### Task
Every line below must come back exactly as it stands, with the images omitted.

### Provided material
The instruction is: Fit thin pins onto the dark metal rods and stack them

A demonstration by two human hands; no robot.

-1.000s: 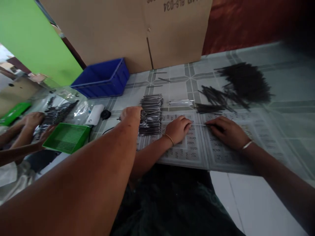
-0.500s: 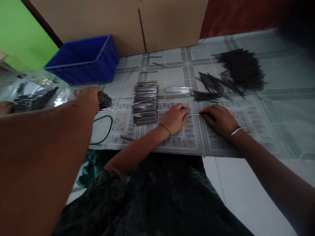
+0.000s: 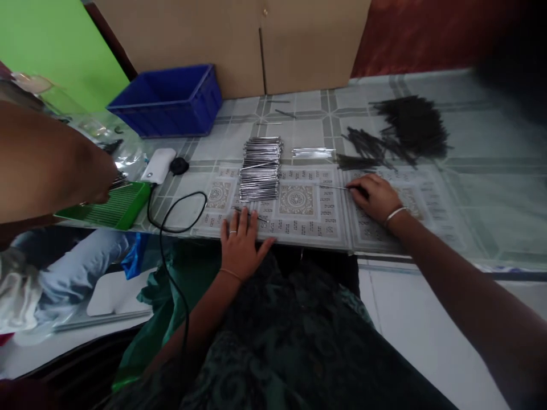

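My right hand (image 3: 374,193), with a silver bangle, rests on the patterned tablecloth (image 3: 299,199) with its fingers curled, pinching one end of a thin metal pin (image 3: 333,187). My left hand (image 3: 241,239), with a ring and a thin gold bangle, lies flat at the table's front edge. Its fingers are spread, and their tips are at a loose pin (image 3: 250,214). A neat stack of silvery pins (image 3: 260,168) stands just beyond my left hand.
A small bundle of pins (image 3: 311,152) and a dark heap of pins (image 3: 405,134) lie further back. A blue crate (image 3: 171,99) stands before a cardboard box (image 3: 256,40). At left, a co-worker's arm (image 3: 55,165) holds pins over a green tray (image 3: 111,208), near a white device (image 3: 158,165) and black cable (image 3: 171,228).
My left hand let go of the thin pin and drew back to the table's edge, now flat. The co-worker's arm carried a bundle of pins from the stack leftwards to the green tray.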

### Solution to this exercise
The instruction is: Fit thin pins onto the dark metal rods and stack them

A demonstration by two human hands; no robot.

-1.000s: 
-0.500s: 
+0.000s: 

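My right hand (image 3: 374,193), with a silver bangle, rests on the patterned tablecloth (image 3: 299,199) with its fingers curled, pinching one end of a thin metal pin (image 3: 333,187). My left hand (image 3: 241,239), with a ring and a thin gold bangle, lies flat at the table's front edge. Its fingers are spread, and their tips are at a loose pin (image 3: 250,214). A neat stack of silvery pins (image 3: 260,168) stands just beyond my left hand.
A small bundle of pins (image 3: 311,152) and a dark heap of pins (image 3: 405,134) lie further back. A blue crate (image 3: 171,99) stands before a cardboard box (image 3: 256,40). At left, a co-worker's arm (image 3: 55,165) holds pins over a green tray (image 3: 111,208), near a white device (image 3: 158,165) and black cable (image 3: 171,228).
My left hand let go of the thin pin and drew back to the table's edge, now flat. The co-worker's arm carried a bundle of pins from the stack leftwards to the green tray.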

This answer requires no further additions.